## [Task prompt]
Reproduce all the entries precisely.
*** Input Section Begins ***
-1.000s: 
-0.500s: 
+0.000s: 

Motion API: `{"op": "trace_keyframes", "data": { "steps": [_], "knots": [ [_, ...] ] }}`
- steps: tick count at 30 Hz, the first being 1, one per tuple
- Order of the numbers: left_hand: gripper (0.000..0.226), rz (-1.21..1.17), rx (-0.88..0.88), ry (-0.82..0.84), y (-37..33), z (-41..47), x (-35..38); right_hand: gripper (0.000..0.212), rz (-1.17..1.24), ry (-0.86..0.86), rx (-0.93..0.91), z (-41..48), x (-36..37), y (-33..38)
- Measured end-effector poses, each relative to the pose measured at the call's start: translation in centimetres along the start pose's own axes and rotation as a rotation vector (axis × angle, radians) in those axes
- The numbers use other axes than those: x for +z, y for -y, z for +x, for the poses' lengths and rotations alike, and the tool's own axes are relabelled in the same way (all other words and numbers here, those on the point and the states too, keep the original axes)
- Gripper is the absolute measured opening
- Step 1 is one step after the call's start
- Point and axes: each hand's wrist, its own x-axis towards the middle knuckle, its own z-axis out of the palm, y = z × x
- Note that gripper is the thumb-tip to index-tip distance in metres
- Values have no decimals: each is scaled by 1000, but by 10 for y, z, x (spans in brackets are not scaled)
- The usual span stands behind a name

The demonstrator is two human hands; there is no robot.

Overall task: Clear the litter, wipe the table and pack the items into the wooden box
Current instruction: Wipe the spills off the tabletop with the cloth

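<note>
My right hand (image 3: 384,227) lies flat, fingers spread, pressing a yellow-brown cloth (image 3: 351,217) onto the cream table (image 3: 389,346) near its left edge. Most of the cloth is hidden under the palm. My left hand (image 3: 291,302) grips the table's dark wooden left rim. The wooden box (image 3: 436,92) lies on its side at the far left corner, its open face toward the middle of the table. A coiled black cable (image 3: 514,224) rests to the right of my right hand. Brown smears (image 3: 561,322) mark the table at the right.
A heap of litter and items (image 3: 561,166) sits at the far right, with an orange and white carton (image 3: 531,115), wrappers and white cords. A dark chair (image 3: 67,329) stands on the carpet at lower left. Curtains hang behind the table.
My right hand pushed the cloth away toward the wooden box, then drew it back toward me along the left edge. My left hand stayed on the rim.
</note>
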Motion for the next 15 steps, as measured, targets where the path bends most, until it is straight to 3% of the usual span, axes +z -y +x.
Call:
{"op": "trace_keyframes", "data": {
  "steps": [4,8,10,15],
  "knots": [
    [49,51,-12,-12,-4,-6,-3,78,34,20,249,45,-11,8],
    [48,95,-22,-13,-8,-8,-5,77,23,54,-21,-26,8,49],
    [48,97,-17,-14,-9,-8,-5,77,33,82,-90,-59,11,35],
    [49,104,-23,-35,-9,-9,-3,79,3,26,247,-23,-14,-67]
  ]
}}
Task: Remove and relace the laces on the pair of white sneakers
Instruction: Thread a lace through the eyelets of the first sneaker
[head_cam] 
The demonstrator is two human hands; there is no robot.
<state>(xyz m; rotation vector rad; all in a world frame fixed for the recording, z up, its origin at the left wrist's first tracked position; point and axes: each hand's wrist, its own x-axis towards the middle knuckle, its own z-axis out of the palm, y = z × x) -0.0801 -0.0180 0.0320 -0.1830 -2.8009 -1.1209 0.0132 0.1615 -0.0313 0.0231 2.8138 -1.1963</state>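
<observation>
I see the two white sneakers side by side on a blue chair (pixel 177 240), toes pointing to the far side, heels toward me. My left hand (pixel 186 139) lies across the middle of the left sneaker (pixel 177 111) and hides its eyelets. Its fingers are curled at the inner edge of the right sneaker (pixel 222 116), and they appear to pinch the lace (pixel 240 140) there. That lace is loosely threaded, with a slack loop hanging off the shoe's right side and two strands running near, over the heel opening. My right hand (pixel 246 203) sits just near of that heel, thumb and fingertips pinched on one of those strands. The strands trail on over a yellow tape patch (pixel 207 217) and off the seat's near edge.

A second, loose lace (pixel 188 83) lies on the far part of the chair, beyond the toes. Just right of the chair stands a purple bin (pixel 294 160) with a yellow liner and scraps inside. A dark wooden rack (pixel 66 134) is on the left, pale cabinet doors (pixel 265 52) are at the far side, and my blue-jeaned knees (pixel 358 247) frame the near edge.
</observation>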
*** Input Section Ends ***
## [Solved problem]
-1.000s: 
-0.500s: 
+0.000s: 

Motion API: `{"op": "trace_keyframes", "data": { "steps": [_], "knots": [ [_, ...] ] }}`
- steps: tick count at 30 Hz, the first being 1, one per tuple
- Order of the numbers: left_hand: gripper (0.000..0.226), rz (-1.21..1.17), rx (-0.88..0.88), ry (-0.82..0.84), y (-37..33), z (-41..47), x (-35..38); right_hand: gripper (0.000..0.212), rz (-1.17..1.24), ry (-0.86..0.86), rx (-0.93..0.91), z (-41..48), x (-36..37), y (-33..38)
- Measured end-effector poses, each relative to the pose measured at the call's start: translation in centimetres along the start pose's own axes and rotation as a rotation vector (axis × angle, radians) in those axes
- The numbers use other axes than those: x for +z, y for -y, z for +x, for the poses' lengths and rotations alike, and the tool's own axes are relabelled in the same way (all other words and numbers here, those on the point and the states too, keep the original axes)
- Gripper is the absolute measured opening
- Step 1 is one step after the call's start
- Point and axes: each hand's wrist, its own x-axis towards the middle knuckle, its own z-axis out of the palm, y = z × x
- Note that gripper is the thumb-tip to index-tip distance in metres
- Values have no decimals: each is scaled by 1000, but by 10 for y, z, x (spans in brackets are not scaled)
- The usual span stands behind a name

The demonstrator is two human hands; there is no robot.

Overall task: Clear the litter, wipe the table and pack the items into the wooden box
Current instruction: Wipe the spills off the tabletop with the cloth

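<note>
My right hand (image 3: 384,227) lies flat, fingers spread, pressing a yellow-brown cloth (image 3: 351,217) onto the cream table (image 3: 389,346) near its left edge. Most of the cloth is hidden under the palm. My left hand (image 3: 291,302) grips the table's dark wooden left rim. The wooden box (image 3: 436,92) lies on its side at the far left corner, its open face toward the middle of the table. A coiled black cable (image 3: 514,224) rests to the right of my right hand. Brown smears (image 3: 561,322) mark the table at the right.
A heap of litter and items (image 3: 561,166) sits at the far right, with an orange and white carton (image 3: 531,115), wrappers and white cords. A dark chair (image 3: 67,329) stands on the carpet at lower left. Curtains hang behind the table.
My right hand pushed the cloth away toward the wooden box, then drew it back toward me along the left edge. My left hand stayed on the rim.
</note>
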Motion for the next 15 steps, as measured, targets where the path bends most, until it is straight to 3% of the usual span, axes +z -y +x.
Call:
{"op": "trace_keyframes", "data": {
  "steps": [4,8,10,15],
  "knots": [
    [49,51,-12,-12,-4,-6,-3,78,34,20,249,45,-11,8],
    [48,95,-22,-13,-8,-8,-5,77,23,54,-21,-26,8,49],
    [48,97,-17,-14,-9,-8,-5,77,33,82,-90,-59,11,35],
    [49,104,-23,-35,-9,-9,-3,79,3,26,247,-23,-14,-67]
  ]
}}
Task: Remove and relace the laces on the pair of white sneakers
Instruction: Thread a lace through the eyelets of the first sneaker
[head_cam] 
The demonstrator is two human hands; there is no robot.
<state>(xyz m; rotation vector rad; all in a world frame fixed for the recording, z up, its origin at the left wrist's first tracked position; point and axes: each hand's wrist, its own x-axis towards the middle knuckle, its own z-axis out of the palm, y = z × x) -0.0801 -0.0180 0.0320 -0.1830 -2.8009 -1.1209 0.0132 0.1615 -0.0313 0.0231 2.8138 -1.1963</state>
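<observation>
I see the two white sneakers side by side on a blue chair (pixel 177 240), toes pointing to the far side, heels toward me. My left hand (pixel 186 139) lies across the middle of the left sneaker (pixel 177 111) and hides its eyelets. Its fingers are curled at the inner edge of the right sneaker (pixel 222 116), and they appear to pinch the lace (pixel 240 140) there. That lace is loosely threaded, with a slack loop hanging off the shoe's right side and two strands running near, over the heel opening. My right hand (pixel 246 203) sits just near of that heel, thumb and fingertips pinched on one of those strands. The strands trail on over a yellow tape patch (pixel 207 217) and off the seat's near edge.

A second, loose lace (pixel 188 83) lies on the far part of the chair, beyond the toes. Just right of the chair stands a purple bin (pixel 294 160) with a yellow liner and scraps inside. A dark wooden rack (pixel 66 134) is on the left, pale cabinet doors (pixel 265 52) are at the far side, and my blue-jeaned knees (pixel 358 247) frame the near edge.
</observation>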

No further output is required for this answer.